Now, although I don’t necessarily agree with Kevin Hassett’s prescriptions, I can understand his feeling that the “paradox of thrift” argument for more government spending seems a bit strange in the case where public and private debt are elevated.
Fundamentally, I believe that all the debate stems from different peoples view of “the natural rate of output”.
If we completely believe the CBO potential output projections (which I do not) then we are in a hole – and there is a DEFINTE and URGENT case for a fiscal stimulus. I am more than willing to concede that.
However, if potential is a lot lower (either because we have been running past, or because it has been “hammered” by recent supply side shocks), then the current pull back in spending by agents is rational and should be allowed to happen. If the government can help the transition (eg by pushing the real wage to adjust and/or by helping unemployed people “upskill”) then there could well be a case for that – but not for an indiscriminate fiscal stimulus.
Lets take today’s discussion of household wealth as an example. Households in the US based spending patterns on a estimated lifetime wealth level that included increases in real house prices. However, real house prices have plummeted.

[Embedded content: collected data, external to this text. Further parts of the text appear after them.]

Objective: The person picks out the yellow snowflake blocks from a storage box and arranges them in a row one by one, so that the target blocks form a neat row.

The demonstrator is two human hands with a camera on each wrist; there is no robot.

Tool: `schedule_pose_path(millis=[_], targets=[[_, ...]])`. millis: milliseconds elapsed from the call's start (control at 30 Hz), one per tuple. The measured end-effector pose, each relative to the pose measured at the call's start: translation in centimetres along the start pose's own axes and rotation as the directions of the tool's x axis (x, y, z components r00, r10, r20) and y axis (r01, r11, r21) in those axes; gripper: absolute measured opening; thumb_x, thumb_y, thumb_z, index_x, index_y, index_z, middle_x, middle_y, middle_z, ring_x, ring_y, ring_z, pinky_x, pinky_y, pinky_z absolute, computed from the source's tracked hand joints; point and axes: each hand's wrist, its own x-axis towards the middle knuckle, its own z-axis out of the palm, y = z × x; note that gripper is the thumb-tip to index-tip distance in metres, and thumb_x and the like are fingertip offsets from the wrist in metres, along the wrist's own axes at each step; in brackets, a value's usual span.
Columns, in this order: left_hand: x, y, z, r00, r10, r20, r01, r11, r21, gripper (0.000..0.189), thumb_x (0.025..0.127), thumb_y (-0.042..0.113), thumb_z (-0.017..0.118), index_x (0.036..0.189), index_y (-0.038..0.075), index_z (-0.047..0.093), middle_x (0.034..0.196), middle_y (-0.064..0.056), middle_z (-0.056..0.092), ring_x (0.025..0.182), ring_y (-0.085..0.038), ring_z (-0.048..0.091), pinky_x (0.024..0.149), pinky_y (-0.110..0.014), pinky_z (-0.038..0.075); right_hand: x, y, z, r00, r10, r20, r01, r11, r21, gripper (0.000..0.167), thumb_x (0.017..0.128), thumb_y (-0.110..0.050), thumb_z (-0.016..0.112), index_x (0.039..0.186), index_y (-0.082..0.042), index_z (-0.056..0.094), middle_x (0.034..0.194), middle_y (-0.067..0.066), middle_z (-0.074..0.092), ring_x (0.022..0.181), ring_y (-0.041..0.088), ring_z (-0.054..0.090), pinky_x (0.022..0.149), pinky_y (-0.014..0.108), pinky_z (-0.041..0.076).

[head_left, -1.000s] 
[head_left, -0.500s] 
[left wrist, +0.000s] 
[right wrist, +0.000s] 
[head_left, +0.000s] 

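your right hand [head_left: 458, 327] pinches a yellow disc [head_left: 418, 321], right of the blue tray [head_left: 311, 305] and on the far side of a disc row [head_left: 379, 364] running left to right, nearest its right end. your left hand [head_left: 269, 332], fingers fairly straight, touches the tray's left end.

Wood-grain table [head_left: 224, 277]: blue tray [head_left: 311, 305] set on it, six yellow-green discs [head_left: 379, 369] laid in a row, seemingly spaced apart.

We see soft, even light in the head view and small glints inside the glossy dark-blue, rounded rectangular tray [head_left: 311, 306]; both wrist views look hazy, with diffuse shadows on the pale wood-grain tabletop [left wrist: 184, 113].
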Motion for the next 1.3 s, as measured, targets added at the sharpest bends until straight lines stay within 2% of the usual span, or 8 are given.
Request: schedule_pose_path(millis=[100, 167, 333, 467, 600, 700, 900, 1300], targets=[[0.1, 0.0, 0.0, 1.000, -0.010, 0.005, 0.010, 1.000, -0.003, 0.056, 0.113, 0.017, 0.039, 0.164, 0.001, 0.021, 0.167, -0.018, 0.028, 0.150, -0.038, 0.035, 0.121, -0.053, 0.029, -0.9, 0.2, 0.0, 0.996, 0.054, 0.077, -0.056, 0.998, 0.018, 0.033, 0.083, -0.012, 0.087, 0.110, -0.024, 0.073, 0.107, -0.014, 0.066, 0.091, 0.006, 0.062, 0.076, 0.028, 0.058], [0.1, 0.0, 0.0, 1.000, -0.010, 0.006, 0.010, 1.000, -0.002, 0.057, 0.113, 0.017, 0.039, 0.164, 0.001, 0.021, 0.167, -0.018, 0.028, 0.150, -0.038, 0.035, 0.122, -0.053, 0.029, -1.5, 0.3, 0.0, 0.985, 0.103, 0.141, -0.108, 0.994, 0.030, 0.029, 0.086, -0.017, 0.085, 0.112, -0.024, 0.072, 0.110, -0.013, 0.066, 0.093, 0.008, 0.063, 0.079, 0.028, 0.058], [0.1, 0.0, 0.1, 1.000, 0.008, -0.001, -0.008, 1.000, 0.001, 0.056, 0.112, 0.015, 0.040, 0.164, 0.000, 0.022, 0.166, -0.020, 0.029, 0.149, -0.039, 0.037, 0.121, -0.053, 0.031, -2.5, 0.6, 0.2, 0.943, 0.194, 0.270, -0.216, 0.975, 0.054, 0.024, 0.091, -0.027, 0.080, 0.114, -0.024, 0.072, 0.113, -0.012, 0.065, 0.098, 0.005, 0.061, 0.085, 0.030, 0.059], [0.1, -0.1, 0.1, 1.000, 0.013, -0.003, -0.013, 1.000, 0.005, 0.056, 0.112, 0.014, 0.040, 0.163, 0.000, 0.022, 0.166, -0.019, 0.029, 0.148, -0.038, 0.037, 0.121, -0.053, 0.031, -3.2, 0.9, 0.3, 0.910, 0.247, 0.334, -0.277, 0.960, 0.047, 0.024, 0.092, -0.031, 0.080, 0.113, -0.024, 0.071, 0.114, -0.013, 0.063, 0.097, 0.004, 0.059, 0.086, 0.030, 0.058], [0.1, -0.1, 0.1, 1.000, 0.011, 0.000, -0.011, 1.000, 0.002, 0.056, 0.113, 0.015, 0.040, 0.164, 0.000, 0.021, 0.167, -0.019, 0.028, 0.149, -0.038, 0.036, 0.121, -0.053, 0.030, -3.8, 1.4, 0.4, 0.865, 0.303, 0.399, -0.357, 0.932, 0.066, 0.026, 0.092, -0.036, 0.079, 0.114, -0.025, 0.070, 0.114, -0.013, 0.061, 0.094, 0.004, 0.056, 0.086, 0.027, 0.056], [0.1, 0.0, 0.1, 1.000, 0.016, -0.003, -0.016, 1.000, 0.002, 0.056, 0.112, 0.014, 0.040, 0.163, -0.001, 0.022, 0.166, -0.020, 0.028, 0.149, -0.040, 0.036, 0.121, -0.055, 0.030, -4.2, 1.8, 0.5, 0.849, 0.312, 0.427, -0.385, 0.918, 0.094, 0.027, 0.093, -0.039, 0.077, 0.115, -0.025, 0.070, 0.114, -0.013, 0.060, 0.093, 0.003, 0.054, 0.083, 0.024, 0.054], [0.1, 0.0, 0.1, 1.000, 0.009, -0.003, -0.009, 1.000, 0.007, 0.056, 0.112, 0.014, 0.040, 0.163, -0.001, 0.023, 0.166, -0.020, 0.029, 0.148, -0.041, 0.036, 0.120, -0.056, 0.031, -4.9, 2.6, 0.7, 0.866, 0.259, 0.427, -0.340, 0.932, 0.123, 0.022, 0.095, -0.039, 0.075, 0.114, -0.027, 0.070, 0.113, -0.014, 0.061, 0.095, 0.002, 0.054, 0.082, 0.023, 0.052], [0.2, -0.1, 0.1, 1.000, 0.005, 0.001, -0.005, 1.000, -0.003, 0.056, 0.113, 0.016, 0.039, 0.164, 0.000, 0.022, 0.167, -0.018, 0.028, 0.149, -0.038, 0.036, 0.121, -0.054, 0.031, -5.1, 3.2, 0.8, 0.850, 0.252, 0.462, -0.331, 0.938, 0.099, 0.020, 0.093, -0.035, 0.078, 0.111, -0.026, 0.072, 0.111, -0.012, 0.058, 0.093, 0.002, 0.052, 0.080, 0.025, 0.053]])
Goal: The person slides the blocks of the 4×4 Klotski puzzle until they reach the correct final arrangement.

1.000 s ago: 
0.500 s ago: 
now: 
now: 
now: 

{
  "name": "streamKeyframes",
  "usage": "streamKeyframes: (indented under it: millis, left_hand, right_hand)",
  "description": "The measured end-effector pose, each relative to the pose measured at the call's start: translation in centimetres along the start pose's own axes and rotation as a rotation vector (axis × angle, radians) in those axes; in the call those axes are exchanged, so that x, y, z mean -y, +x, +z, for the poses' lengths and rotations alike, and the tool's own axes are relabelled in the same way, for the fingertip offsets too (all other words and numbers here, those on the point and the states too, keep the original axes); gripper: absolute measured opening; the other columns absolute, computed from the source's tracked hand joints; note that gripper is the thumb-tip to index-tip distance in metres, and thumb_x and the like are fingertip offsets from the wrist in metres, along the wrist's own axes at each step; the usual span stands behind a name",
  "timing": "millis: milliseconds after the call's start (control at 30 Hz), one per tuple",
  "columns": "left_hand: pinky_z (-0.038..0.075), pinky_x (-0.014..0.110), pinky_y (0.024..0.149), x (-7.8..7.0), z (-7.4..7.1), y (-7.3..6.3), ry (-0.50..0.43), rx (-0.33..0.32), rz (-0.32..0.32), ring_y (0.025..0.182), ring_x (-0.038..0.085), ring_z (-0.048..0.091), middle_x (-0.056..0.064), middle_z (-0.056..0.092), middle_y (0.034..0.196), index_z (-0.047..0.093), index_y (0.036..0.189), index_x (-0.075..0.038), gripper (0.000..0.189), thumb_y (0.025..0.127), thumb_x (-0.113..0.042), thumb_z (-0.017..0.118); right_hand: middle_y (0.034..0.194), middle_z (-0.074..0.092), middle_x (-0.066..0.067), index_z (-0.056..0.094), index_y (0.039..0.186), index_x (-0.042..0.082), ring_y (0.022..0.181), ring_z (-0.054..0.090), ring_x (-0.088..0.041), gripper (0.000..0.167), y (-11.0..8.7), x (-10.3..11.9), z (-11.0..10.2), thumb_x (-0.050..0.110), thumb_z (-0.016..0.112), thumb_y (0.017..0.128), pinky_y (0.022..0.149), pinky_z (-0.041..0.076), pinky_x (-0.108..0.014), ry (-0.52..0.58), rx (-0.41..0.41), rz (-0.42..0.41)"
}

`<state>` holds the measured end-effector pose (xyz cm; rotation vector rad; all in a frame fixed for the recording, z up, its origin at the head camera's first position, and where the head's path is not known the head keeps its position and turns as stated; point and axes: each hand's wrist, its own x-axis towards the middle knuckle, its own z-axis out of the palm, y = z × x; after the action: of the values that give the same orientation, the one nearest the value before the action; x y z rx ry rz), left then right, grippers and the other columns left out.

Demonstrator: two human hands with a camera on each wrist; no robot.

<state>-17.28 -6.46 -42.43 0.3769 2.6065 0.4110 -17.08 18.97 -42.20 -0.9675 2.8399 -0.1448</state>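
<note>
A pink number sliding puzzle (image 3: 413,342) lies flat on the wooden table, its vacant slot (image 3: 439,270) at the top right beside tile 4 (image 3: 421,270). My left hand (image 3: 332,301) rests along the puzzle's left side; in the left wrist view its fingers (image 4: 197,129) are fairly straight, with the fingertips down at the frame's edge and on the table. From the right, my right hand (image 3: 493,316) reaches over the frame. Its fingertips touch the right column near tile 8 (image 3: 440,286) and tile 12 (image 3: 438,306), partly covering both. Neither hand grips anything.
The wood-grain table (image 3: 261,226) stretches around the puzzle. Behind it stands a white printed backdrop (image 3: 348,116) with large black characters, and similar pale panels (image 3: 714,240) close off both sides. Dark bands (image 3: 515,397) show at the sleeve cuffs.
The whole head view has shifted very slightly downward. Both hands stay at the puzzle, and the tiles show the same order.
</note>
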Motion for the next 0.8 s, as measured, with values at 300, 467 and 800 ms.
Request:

This is a real reduction in consumers lifetime spending power – and so should be match by a marked reduction in household spending.
If consumers now feel that they are borrowing to much we have to let them save – or else we will just be making them worse off. Is there a cost to this savings behaviour, YES. But having the government tax (in the future) and spend people money for them in isn’t going to magically make things better.
The current crisis is the result of a huge change in expectations which can only occur in the case of both imperfect and asymmetric information among agents. With such a wide ranging market failure there are definitely ways that government can help – however, appealing to the “paradox of thrift” for arbitrary government spending is not one of them.